# [Data for processing]
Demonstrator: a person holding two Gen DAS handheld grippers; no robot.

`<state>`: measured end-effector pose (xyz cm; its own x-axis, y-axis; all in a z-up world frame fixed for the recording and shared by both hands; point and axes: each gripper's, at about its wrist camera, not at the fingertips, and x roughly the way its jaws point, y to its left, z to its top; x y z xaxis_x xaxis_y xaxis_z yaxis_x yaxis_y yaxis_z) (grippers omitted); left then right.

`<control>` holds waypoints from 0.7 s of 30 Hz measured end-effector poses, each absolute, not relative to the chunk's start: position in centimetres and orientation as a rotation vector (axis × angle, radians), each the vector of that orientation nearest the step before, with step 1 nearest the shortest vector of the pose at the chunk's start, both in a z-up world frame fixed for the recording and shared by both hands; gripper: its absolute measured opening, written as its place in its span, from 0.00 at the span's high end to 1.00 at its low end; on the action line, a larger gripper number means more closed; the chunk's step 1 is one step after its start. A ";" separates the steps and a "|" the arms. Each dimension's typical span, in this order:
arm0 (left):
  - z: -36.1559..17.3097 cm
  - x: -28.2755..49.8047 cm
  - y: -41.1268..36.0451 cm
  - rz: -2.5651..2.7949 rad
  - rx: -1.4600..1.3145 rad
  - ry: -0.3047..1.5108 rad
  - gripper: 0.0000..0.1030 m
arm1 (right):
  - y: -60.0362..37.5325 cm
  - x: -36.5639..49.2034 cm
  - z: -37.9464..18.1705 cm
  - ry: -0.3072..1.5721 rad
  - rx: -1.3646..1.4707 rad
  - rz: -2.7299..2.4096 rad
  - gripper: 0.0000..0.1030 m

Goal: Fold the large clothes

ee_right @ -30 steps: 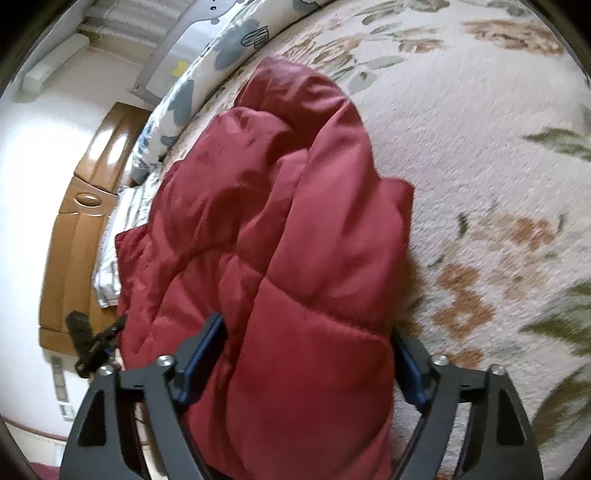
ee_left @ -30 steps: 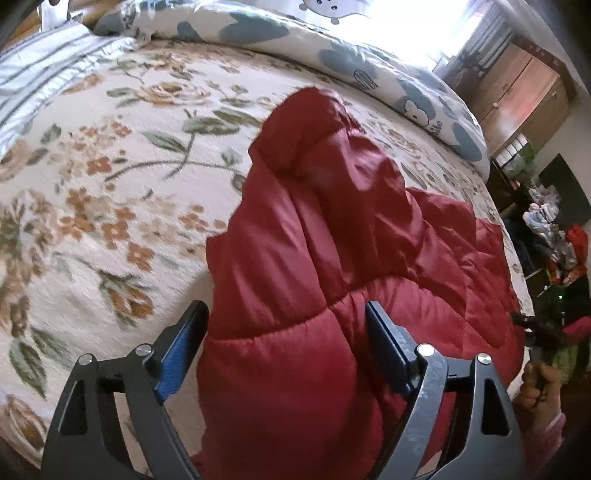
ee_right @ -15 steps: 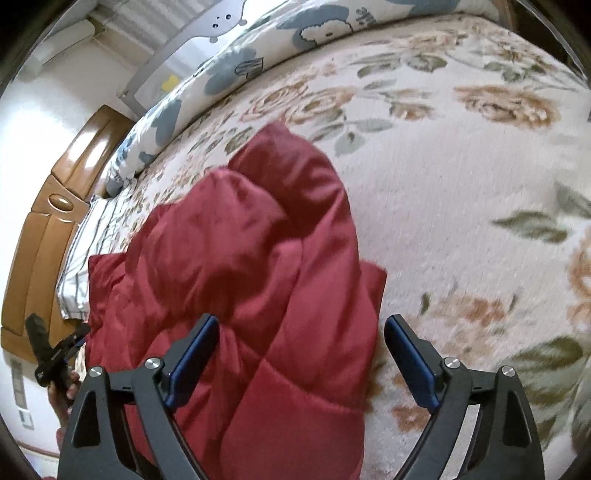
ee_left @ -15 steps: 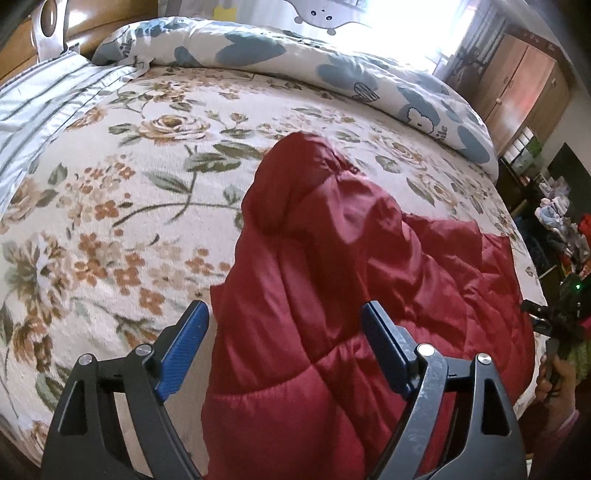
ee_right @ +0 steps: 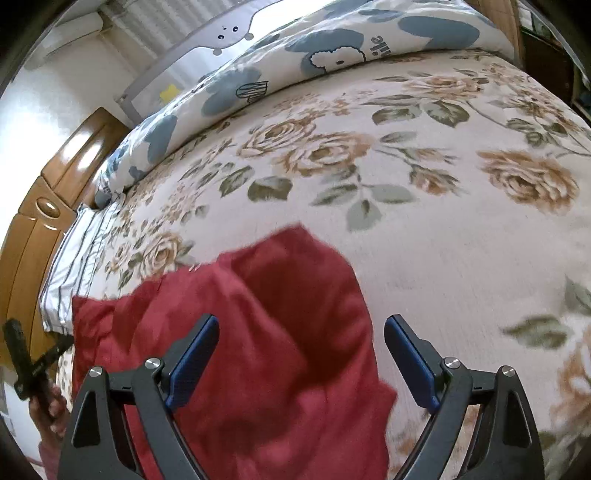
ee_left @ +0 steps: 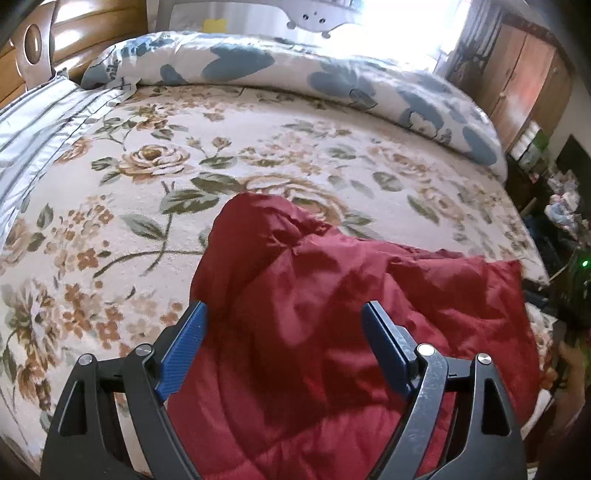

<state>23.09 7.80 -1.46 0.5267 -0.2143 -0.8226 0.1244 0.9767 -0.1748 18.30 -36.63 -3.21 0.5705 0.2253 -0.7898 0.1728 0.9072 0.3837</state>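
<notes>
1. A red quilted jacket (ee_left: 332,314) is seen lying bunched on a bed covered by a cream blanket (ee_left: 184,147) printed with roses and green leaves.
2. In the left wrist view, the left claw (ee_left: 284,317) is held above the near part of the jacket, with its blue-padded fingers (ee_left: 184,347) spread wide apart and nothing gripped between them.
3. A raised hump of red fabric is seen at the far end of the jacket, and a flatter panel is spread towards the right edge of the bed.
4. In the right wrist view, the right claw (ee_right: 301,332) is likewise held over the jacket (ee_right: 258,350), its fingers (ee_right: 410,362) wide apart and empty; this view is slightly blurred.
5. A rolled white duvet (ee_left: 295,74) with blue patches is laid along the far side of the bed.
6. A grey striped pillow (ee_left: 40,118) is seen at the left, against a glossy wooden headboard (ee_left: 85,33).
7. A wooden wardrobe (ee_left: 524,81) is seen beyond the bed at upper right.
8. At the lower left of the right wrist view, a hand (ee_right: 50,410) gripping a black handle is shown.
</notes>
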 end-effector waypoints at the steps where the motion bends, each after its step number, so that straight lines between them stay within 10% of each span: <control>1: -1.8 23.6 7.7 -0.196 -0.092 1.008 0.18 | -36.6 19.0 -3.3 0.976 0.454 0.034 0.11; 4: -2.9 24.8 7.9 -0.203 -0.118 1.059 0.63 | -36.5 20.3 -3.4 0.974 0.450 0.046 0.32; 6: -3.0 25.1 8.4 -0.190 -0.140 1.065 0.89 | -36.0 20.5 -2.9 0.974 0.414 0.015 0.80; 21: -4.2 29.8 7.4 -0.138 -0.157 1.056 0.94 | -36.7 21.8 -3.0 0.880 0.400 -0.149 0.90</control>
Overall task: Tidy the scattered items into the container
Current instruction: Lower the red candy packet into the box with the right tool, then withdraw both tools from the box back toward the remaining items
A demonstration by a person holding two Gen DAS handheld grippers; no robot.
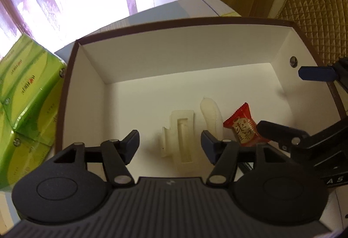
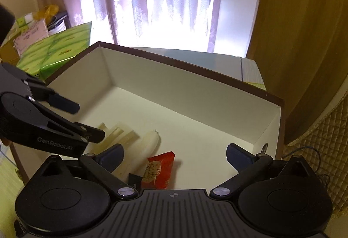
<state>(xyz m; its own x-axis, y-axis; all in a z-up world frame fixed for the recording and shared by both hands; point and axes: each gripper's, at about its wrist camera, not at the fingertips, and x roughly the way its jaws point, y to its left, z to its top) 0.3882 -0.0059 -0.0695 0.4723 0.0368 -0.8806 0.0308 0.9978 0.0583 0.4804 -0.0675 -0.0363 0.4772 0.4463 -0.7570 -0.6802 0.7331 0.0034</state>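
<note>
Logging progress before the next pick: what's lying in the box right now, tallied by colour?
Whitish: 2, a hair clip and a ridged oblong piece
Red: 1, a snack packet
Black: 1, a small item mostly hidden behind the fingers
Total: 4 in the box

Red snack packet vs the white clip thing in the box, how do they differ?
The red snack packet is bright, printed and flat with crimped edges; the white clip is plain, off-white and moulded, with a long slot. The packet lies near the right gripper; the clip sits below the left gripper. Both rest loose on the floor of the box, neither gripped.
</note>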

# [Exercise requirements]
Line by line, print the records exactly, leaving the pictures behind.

# [Exercise output]
Demonstrator: a person holding two Gen DAS handheld grippers; no robot.

`<state>`: measured end-effector pose (xyz cm; its own x-axis, y-axis; all in a z-up world frame fixed for the recording and shared by both hands; point and axes: each gripper's, at about its wrist camera, not at the fingertips, and x roughly the way its jaws point, y to its left, z to its top; x y z xaxis_x xaxis_y xaxis_z yaxis_x yaxis_y yaxis_z) (grippers omitted); left then right.

`<control>` holds waypoints from 0.7 s of 30 Hz measured end-effector poses, each absolute, not relative to the chunk's start: position in centimetres and orientation as a rotation vector (axis × angle, radians), each the vector of that orientation nearest the step before, with step 1 nearest the shortest vector of the pose at the chunk's start, both in a z-up world frame fixed for the recording and shared by both hands; gripper: its absolute measured opening, written as its place in its span, from 0.00 at the span's high end to 1.00 at its low end; on the action line, a larger gripper number means more closed; the chunk's step 1 is one step after its start. A ";" separates the steps and a "|" the arms. Each dimension's typical span, in this order:
arm0 (left):
  - z: -36.1559..17.3097 cm
  - x: -28.2755..49.8047 cm
  - y: -41.1268..36.0451 cm
  - rz: -2.5651..2.7949 rad
  - rx: -1.4600..1.3145 rad
  - ry: -0.3047..1.5108 rad
  - gripper: 0.0000..0.1030 m
arm1 (right):
  - y: -60.0362..37.5325 cm
  - x: -36.5639..49.2034 cm
  - z: -37.9464..18.1705 cm
  - ry: -0.3072..1.5721 rad
  - rx: -1.3646..1.4707 rad
  - rz: -2.7299..2.4096 rad
  - gripper: 0.0000..0.1030 m

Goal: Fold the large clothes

ee_right @ -30 steps: 
ee_left @ -30 steps: 
ee_right @ -15 steps: 
ee_left @ -15 steps: 
ee_right @ +0 steps: 
ee_left @ +0 steps: 

<state>23.09 7.80 -1.46 0.5267 -0.2143 -0.8226 0.1244 0.9767 -0.1748 18.30 -36.63 -3.21 0.5705 0.2253 -0.7898 0.1728 0.9072 0.3837</state>
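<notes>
1. A red quilted jacket (ee_left: 332,314) is seen lying bunched on a bed covered by a cream blanket (ee_left: 184,147) printed with roses and green leaves.
2. In the left wrist view, the left claw (ee_left: 284,317) is held above the near part of the jacket, with its blue-padded fingers (ee_left: 184,347) spread wide apart and nothing gripped between them.
3. A raised hump of red fabric is seen at the far end of the jacket, and a flatter panel is spread towards the right edge of the bed.
4. In the right wrist view, the right claw (ee_right: 301,332) is likewise held over the jacket (ee_right: 258,350), its fingers (ee_right: 410,362) wide apart and empty; this view is slightly blurred.
5. A rolled white duvet (ee_left: 295,74) with blue patches is laid along the far side of the bed.
6. A grey striped pillow (ee_left: 40,118) is seen at the left, against a glossy wooden headboard (ee_left: 85,33).
7. A wooden wardrobe (ee_left: 524,81) is seen beyond the bed at upper right.
8. At the lower left of the right wrist view, a hand (ee_right: 50,410) gripping a black handle is shown.
</notes>
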 end-effector waypoints at the steps where the motion bends, each after its step number, so that straight lines between them stay within 10% of each span: <control>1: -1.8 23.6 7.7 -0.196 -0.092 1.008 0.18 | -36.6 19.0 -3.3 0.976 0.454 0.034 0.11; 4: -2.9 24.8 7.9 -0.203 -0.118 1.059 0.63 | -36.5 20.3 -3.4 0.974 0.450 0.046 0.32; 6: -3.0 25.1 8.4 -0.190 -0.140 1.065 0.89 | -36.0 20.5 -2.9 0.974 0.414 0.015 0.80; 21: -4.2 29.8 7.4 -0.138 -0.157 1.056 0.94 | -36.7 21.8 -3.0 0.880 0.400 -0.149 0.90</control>
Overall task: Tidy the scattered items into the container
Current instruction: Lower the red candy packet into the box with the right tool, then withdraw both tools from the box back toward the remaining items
A demonstration by a person holding two Gen DAS handheld grippers; no robot.
<state>(xyz m; its own x-axis, y-axis; all in a z-up world frame fixed for the recording and shared by both hands; point and axes: each gripper's, at about its wrist camera, not at the fingertips, and x roughly the way its jaws point, y to its left, z to its top) 0.3882 -0.0059 -0.0695 0.4723 0.0368 -0.8806 0.0308 0.9978 0.0583 0.4804 -0.0675 -0.0363 0.4772 0.4463 -0.7570 -0.6802 0.7331 0.0034</state>
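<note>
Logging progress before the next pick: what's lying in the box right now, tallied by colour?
Whitish: 2, a hair clip and a ridged oblong piece
Red: 1, a snack packet
Black: 1, a small item mostly hidden behind the fingers
Total: 4 in the box

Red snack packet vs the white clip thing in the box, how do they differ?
The red snack packet is bright, printed and flat with crimped edges; the white clip is plain, off-white and moulded, with a long slot. The packet lies near the right gripper; the clip sits below the left gripper. Both rest loose on the floor of the box, neither gripped.
</note>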

The required output has been given in full.